WORK TASK:
In the material below, find the line that contains "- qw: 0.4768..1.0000" and the line that contains "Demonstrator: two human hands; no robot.", then write out exactly those two lines and everything between them.

SOURCE DATA:
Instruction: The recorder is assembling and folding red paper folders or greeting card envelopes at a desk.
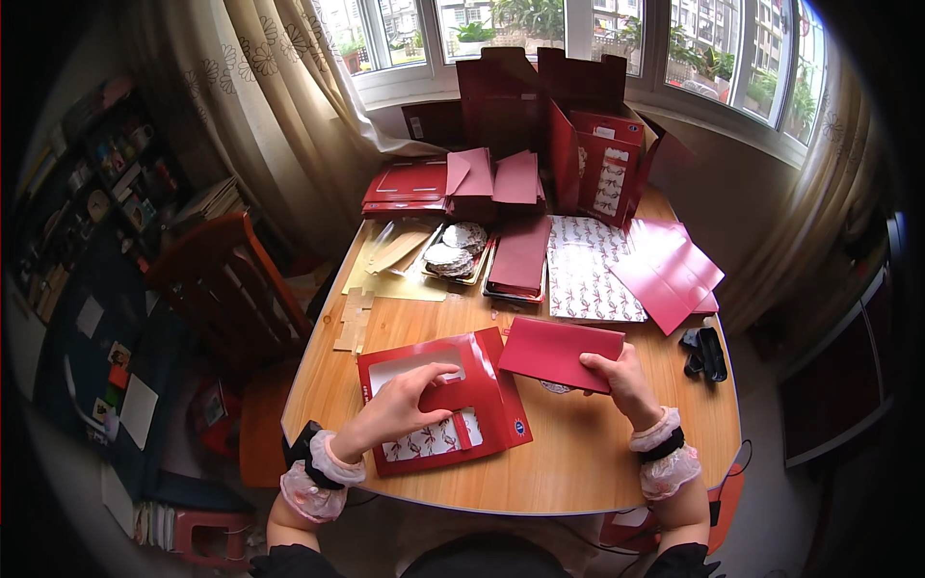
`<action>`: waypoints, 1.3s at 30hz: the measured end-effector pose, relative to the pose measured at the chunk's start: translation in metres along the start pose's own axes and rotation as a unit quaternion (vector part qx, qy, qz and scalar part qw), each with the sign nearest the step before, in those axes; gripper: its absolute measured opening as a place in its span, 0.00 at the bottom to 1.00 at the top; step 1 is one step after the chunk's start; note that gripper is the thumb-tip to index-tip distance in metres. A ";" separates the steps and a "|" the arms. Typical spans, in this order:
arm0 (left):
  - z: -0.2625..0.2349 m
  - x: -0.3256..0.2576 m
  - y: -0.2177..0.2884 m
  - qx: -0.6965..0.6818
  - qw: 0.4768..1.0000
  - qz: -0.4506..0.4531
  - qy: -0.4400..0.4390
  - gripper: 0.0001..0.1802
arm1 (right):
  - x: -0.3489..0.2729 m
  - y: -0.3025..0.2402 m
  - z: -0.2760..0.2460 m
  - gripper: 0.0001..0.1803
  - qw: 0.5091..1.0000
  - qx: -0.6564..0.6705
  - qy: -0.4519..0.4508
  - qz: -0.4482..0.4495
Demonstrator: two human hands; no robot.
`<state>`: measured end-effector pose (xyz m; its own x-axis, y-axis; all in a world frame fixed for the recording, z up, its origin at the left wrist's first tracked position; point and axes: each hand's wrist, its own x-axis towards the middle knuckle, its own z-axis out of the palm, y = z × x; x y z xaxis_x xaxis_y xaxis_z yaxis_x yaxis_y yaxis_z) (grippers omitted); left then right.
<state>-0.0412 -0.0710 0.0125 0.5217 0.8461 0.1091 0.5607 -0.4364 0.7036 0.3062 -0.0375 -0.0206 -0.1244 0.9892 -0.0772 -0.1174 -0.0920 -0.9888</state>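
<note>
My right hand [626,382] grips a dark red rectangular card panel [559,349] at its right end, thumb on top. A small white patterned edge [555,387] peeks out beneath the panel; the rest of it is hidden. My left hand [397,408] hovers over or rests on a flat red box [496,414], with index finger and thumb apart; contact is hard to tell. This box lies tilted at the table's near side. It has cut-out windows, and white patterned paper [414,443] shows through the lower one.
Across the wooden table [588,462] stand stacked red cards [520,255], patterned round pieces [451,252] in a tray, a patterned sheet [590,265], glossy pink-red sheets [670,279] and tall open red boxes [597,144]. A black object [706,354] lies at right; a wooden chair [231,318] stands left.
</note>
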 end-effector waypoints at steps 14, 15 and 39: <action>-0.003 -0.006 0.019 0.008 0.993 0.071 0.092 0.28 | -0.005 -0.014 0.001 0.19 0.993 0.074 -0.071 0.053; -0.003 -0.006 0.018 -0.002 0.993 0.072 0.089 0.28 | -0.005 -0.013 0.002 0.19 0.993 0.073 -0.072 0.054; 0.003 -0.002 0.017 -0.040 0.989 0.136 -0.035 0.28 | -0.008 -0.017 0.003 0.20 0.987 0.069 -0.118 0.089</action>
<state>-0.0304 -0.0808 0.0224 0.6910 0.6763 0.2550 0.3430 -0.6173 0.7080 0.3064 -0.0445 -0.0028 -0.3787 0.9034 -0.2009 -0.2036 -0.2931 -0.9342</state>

REPLY:
  - qw: 0.4768..1.0000
  - qz: -0.4506..0.4531
  - qy: -0.4400..0.4390
  - gripper: 0.0001..0.1802
arm1 (right):
  - x: -0.3489..0.2729 m
  - y: -0.3025..0.2402 m
  - z: -0.2760..0.2460 m
  - gripper: 0.0001..0.1803
  - qw: 0.5091..1.0000
  - qx: -0.6564..0.6705
  - qy: -0.4519..0.4508
  - qz: -0.4482..0.4495
Demonstrator: two human hands; no robot.

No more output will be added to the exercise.